Agostinho exerceu influência decisiva na formulação doutrinária da Igreja;


mencionaremos apenas duas áreas:

1. A formulação da doutrina da Trindade, declarando a unidade essencial entre as


Três Pessoas da Trindade e a procedência do Espírito: "O Espírito Santo, conforme as
Escrituras, não é somente Espírito do Pai, nem somente o Espírito do Filho, mas de
ambos."

2. O Reconhecimento do Cânon: Agostinho teve posição destacada e fundamental nos


Sínodos de Hipona (393) e Cartago (397) que trataram da questão do Cânon do Novo
Testamento, defendendo a autenticidade dos 27 Livros do NT.

C. John Wycliffe
Wycliffe (c. 1330-1384) foi um clérigo inglês que, tendo estudado em Oxford,
desenvolveu uma série de trabalhos diplomáticos para a Coroa. Devido às suas teses,
que de certo modo anteciparam os conceitos da Reforma Protestante do séc. XVI, ele
é chamado de a "Estrela d'Alva da Reforma".

Wycliffe pregava contra a validade dos clérigos possuírem terras e propriedades, bem
como ao direito do papa se imiscuir em assuntos temporais. Suas teses fizeram-no
cair em desagrado com o papa que passou a condená-lo através de bulas desde
1377, sendo então demitido da Universidade de Oxford. Wycliffe, longe de recuar
avançou ainda mais em sua posição, passando agora a combater algumas doutrinas
do catolicismo, tais como: transubstanciação, a eficácia da missa e poder sacramental
do sacerdócio, sustentando a supremacia das Escrituras.

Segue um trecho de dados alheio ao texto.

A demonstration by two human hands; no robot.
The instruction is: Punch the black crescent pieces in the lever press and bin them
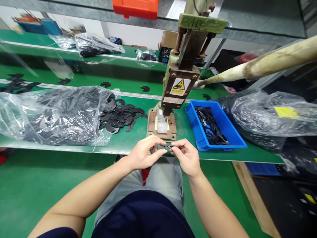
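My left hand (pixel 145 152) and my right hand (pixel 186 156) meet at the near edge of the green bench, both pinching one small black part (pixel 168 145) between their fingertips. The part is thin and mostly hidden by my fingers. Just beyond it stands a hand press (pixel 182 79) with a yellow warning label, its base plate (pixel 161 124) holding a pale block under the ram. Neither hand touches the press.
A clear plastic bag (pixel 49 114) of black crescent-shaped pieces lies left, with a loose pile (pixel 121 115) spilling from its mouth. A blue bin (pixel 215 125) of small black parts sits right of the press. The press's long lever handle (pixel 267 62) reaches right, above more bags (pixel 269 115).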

O seu principal trabalho, entretanto, a tradução da Bíblia, sendo esta a primeira


tradução completa das Escrituras feita para o inglês. (NT. 1382; AT. 1384). Neste
trabalho Wycliffe foi ajudado por Nicholas de Hereford (tc. 1420) e John Purvey (1353-
1428). Coube a Nicholas a tradução da maior parte do Antigo Testamento. Esta
tradução partiu do latim.

Juntamente com John Huss (c. 1372- 1415), um de seus seguidores, Wycliffe foi o
mais influente antecessor da Reforma Protestante do século XVI.
Conclusão
A. A História jamais saiu ou sairá das mãos de Deus: Ele tem o total controle de todos
os eventos.

B. O crescimento da Igreja deve vir sempre acompanhado com uma atenção à


doutrina, liturgia e piedade.

C. A Igreja deve ser desafiada a viver de forma antitética ao mundo, refletindo no seu
pensar e agir os valores provenientes da Palavra de Deus.